- _Your instructions_
Only one stretch of the data is wanted: the line containing "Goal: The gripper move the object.", the line containing "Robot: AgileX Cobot", and every line between them, copied exactly.

- _Supplied data_
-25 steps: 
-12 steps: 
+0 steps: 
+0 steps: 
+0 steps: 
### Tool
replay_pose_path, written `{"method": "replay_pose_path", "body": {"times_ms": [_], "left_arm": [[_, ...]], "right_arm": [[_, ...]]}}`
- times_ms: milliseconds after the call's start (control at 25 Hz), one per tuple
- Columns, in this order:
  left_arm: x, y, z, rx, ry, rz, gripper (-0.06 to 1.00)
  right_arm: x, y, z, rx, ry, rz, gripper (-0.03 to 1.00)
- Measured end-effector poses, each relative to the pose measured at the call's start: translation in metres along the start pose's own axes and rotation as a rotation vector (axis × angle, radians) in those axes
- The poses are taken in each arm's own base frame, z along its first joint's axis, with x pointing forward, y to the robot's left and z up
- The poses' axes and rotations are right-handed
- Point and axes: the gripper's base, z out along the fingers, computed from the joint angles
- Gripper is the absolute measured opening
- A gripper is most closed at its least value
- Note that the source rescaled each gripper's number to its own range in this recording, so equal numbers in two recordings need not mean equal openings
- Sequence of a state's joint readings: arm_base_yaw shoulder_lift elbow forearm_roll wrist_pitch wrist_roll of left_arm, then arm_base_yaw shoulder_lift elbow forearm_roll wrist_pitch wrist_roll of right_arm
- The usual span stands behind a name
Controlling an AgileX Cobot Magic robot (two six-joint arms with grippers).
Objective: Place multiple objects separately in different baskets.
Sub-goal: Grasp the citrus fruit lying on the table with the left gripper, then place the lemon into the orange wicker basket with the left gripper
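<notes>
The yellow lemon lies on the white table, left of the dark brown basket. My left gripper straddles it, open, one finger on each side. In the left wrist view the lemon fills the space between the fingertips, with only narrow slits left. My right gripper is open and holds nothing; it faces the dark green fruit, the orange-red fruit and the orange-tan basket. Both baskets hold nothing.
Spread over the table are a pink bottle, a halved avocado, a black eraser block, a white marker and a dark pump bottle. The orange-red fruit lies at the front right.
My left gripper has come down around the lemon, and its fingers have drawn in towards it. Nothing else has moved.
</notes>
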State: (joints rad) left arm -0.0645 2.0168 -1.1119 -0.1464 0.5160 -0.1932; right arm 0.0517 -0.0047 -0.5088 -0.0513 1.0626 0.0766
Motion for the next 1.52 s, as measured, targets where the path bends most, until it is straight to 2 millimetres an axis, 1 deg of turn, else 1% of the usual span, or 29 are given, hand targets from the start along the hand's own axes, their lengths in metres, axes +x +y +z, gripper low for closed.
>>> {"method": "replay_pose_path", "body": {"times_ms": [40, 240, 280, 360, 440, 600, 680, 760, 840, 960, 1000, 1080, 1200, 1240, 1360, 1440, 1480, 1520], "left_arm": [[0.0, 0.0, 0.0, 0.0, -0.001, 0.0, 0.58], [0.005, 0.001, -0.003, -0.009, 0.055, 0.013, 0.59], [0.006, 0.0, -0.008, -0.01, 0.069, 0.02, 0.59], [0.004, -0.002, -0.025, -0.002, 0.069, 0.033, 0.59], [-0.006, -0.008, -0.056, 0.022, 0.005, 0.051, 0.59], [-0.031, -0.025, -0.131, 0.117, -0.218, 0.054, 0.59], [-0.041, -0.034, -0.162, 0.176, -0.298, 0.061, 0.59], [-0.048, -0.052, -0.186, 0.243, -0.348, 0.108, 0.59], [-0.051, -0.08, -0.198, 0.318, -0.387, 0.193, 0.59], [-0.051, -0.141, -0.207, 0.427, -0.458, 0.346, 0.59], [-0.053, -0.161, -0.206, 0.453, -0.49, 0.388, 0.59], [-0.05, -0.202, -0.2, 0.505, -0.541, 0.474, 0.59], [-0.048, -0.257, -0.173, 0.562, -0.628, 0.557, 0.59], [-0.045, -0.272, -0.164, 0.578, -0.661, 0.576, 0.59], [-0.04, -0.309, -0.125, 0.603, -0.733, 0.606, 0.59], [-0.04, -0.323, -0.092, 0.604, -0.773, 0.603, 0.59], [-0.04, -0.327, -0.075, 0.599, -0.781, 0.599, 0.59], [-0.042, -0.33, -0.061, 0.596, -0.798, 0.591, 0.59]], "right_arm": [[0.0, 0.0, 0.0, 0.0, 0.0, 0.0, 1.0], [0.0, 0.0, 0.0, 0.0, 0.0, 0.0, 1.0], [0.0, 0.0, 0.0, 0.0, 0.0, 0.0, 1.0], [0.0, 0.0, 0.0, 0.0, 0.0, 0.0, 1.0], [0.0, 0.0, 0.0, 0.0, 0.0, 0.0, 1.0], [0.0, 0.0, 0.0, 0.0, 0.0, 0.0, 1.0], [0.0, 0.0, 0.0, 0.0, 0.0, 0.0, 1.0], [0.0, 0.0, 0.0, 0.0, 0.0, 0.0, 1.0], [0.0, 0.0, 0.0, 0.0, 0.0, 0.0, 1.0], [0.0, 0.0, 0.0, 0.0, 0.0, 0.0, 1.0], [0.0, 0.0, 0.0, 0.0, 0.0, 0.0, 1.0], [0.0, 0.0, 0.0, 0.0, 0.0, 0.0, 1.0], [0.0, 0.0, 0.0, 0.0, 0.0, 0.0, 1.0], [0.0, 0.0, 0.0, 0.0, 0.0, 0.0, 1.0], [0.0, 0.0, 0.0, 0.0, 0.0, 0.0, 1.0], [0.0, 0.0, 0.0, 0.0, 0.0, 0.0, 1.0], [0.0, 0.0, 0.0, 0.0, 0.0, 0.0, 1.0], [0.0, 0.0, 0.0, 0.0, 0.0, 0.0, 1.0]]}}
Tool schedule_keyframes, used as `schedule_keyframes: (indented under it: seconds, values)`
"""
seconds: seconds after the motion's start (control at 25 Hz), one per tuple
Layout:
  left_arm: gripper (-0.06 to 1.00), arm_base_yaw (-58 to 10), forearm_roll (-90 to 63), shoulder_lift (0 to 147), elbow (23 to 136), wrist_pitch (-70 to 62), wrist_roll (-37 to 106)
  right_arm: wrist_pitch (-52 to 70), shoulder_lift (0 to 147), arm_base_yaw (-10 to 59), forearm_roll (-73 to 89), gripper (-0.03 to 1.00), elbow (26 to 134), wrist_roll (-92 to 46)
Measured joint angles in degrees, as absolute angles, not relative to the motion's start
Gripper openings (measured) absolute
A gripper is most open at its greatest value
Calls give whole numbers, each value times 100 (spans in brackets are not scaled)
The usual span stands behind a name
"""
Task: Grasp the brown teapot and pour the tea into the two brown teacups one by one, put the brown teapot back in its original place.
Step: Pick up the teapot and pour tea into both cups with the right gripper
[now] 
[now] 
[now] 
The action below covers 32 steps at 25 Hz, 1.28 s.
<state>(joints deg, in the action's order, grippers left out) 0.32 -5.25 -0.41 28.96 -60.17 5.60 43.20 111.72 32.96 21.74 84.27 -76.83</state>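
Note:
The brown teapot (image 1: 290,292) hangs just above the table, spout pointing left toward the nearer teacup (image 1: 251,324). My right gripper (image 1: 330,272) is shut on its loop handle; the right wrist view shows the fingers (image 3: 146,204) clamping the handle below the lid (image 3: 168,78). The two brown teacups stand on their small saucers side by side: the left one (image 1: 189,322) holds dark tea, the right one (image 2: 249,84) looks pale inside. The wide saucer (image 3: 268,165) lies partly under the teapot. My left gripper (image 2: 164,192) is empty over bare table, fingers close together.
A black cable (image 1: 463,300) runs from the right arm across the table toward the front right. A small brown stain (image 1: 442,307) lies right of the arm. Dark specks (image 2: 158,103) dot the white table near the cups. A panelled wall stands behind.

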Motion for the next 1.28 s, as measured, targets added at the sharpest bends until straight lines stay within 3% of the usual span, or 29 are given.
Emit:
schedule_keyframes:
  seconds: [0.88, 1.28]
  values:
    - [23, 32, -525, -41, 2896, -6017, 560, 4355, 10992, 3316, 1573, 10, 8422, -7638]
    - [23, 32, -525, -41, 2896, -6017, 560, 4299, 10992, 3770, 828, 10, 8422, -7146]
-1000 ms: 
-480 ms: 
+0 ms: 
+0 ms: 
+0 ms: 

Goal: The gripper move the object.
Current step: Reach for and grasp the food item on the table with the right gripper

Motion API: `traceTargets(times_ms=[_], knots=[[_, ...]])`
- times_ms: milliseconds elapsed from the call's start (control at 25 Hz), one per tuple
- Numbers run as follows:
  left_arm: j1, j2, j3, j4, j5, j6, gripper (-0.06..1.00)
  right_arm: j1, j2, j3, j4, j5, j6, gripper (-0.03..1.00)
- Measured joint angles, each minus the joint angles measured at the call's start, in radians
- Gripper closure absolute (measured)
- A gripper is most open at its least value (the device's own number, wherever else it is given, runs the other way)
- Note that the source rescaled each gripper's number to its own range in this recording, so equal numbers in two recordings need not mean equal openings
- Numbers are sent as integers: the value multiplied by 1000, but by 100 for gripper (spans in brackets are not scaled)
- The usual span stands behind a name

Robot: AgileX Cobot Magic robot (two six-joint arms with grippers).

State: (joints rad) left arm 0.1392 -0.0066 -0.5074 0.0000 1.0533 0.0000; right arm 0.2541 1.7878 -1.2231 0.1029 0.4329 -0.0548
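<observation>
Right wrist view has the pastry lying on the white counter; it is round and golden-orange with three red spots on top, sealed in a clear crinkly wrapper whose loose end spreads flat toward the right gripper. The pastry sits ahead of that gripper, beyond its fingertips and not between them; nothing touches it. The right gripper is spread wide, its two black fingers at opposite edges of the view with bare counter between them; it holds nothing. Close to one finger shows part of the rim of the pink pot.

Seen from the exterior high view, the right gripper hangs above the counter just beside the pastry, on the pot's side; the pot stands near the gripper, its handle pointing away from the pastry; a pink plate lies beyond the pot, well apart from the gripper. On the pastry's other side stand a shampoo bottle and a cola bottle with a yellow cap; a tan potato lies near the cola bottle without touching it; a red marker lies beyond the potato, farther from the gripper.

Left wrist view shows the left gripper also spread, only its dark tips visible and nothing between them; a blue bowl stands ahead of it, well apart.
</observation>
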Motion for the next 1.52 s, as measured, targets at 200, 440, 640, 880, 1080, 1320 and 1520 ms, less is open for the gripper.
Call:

- _Your solution_
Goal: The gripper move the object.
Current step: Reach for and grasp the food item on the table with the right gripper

Motion API: `traceTargets(times_ms=[_], knots=[[_, ...]])`
- times_ms: milliseconds elapsed from the call's start (control at 25 Hz), one per tuple
- Numbers run as follows:
  left_arm: j1, j2, j3, j4, j5, j6, gripper (-0.06..1.00)
  right_arm: j1, j2, j3, j4, j5, j6, gripper (-0.03..1.00)
- Measured joint angles, each minus the joint angles measured at the call's start, in radians
- Gripper closure absolute (measured)
- A gripper is most open at its least value (the device's own number, wherever else it is given, runs the other way)
- Note that the source rescaled each gripper's number to its own range in this recording, so equal numbers in two recordings need not mean equal openings
- Numbers are sent as integers: the value multiplied by 1000, but by 100 for gripper (spans in brackets are not scaled)
- The usual span stands behind a name

Robot: AgileX Cobot Magic robot (two six-joint arms with grippers).

The answer given above is complete.